Tierversuchsstatistik 2019: Gesamtzahl eingesetzter Tiere rückläufig, aber mehr Tiere in schwerbelastenden Versuchen
Am 21. Juli hat das Bundesamt für Lebensmittelsicherheit und Veterinärwesen (BLV) die Tierversuchsstatistik für das Jahr 2019 veröffentlicht. Insgesamt wurden in der Schweiz im letzten Jahr 572'069 Tiere in Versuchen eingesetzt, was gegenüber dem Vorjahr einer Abnahme um 2.5 % entspricht. Bedenklich ist aus der Sicht der Stiftung für das Tier im Recht (TIR) jedoch der seit mehreren Jahren festzustellende stetige Anstieg der Anzahl Tiere, die im Rahmen mittel- oder schwerbelastender Versuche verwendet werden.
22.07.2020
Die Gesamtzahl der in Versuchen eingesetzten Tiere ist 2019 zum vierten Mal in Folge gesunken. Dies ist zwar zu begrüssen, darf jedoch nicht darüber hinwegtäuschen, dass sich die Zahlen auf einem konstant hohen Niveau eingependelt haben. In den vergangenen Jahren wurden jeweils etwa gleich viele Tiere eingesetzt wie vor 20 Jahren. Sowohl die Bundesverfassung als auch das Tierschutzgesetz verpflichten den Bund jedoch, auf eine möglichst weitgehende Reduktion beziehungsweise eine Abkehr von Tierversuchen hinzuwirken.

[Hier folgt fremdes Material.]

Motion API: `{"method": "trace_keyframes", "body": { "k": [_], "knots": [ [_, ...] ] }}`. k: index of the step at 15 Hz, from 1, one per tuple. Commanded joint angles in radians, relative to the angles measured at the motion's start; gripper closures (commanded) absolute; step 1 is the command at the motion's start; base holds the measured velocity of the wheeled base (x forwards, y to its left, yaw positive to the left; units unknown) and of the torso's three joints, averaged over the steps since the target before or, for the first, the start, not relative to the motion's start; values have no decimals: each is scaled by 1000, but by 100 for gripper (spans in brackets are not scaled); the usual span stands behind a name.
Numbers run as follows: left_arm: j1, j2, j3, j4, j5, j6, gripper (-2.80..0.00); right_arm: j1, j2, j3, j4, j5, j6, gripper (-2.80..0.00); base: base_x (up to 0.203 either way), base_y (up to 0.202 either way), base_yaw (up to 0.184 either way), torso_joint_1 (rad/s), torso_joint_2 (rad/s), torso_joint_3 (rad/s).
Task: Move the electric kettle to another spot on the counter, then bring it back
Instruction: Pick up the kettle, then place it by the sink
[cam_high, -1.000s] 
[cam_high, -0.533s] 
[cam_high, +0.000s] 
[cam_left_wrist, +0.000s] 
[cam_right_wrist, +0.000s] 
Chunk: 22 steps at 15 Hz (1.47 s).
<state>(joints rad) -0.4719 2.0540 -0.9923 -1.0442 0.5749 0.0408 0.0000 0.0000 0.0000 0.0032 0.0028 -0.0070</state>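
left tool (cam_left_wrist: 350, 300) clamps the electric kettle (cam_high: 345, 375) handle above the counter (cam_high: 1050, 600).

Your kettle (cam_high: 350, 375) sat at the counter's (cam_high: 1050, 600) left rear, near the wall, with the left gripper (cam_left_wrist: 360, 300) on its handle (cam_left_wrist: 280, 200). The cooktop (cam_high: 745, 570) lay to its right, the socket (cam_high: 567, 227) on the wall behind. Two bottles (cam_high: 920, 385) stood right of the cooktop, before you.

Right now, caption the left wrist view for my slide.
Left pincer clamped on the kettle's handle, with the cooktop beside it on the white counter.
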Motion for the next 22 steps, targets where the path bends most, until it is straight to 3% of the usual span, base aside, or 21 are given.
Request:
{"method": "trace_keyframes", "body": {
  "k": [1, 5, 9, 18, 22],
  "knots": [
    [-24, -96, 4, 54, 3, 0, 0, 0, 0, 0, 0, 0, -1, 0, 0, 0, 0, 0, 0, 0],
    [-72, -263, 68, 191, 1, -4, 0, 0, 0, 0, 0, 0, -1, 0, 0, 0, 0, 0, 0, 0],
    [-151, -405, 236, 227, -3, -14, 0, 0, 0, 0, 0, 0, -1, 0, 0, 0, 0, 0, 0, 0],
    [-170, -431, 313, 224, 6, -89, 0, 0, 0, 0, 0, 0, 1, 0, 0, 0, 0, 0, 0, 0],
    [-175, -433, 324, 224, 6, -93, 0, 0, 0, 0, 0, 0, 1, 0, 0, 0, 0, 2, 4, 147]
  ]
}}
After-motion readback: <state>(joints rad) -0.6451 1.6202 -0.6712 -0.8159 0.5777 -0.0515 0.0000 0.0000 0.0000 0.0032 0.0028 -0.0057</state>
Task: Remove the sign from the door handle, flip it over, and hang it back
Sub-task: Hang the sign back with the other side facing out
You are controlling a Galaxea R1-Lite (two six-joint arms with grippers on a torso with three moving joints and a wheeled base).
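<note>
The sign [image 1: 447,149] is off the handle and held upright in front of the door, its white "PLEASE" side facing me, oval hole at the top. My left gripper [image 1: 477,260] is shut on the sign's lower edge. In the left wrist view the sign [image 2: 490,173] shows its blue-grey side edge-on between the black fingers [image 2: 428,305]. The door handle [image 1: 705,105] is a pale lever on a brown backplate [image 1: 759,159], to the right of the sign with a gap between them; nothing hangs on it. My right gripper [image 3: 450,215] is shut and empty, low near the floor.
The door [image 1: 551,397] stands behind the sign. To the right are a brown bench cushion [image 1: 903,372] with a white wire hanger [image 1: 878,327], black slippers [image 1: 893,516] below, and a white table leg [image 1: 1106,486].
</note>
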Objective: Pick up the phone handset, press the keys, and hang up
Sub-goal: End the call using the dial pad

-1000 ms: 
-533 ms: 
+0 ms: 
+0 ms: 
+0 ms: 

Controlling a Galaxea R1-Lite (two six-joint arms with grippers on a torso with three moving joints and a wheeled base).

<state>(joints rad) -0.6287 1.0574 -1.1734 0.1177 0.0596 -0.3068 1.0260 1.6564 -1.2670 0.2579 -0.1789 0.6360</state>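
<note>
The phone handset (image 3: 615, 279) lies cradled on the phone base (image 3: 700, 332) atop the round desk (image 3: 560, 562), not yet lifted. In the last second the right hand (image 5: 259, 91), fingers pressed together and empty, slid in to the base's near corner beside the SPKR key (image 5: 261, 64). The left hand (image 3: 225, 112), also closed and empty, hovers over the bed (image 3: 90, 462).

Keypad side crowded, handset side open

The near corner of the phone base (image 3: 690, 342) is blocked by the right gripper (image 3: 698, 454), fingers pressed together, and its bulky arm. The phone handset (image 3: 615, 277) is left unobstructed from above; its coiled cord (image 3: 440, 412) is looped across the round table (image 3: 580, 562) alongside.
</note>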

Besonders problematisch ist aus Tierschutzsicht die seit 2012 zu verzeichnende kontinuierliche Zunahme der Zahl der für schwerbelastende Versuche verwendeten Tiere. Lag diese vor acht Jahren noch bei 11'699, waren es im Jahr 2019 18'290 Tiere, die im Rahmen von Experimenten schweren und/oder mittel- bis langfristigen Schmerzen, Leiden, Schäden, Ängsten oder Beeinträchtigungen des Allgemeinbefindens ausgesetzt waren. Mit Abstand am häufigsten betroffen waren Mäuse, gefolgt von Ratten, Fischen und Reptilien beziehungsweise Amphibien. Auch in der mittleren Schweregradkategorie, die ebenfalls mit erheblichen Belastungen der Tiere einhergeht, ist seit Jahren ein Anstieg zu beobachten.
Über 70 % der mittel- oder schwerbelasteten Tiere wurden in Versuchen im Rahmen der Grundlagenforschung eingesetzt – einem Forschungsbereich, dessen Nutzen für die Gesellschaft häufig schwierig einzuordnen ist. Entsprechende Versuche bereiten in Bezug auf ihre Rechtfertigung besondere Schwierigkeiten. Die TIR setzt sich deshalb politisch dafür ein, dass tierexperimentelle Forschung endlich einer Nutzenbewertung unterzogen wird.
Vor dem Hintergrund, dass die öffentliche Hand solche Versuche mittels hoher Summen finanziert, und angesichts dessen, dass der wissenschaftliche Wert von Tierversuchen insbesondere im Hinblick auf die Erforschung menschlicher Erkrankungen zunehmend infrage steht, ist nicht verständlich, warum eine Erfolgskontrolle bislang ausbleibt.
Generell ist darauf hinzuweisen, dass in der Umsetzung des Tierversuchsrechts, insbesondere im Bereich der Bewilligungspraxis, erhebliche Mängel bestehen. Das Tierschutzgesetz sieht vor, dass ein Tierversuch nur bewilligt werden darf, wenn der erwartete Kenntnisgewinn die Belastungen der Tiere überwiegt. Tatsächlich wird aber so gut wie jeder von den Forschenden in Aussicht gestellte medizinische Nutzen von den kantonalen Tierversuchskommissionen und den Bewilligungsbehörden höher gewichtet als die Belastung der Tiere. Dies hat zur Folge, dass kaum einmal ein Versuchsantrag abgehlehnt wird. Auch Versuche der höchsten Belastungskategorie werden routinemässig bewilligt. Eine solche Bewilligungspraxis wird den rechtlichen Vorgaben nicht gerecht.
Die TIR ist bestrebt, diesen Missständen entgegenzutreten. Sie steht momentan in engem Kontakt mit Parlamentariern, um mit diesen mögliche politische Vorstösse zu diskutieren, die darauf abzielen, die Zahl der in Tierversuchen eingesetzten Tiere und deren Belastung deutlich zu senken und den gesellschaftlichen Nutzen dieser Experimente einer eingehenden Prüfung zu unterziehen.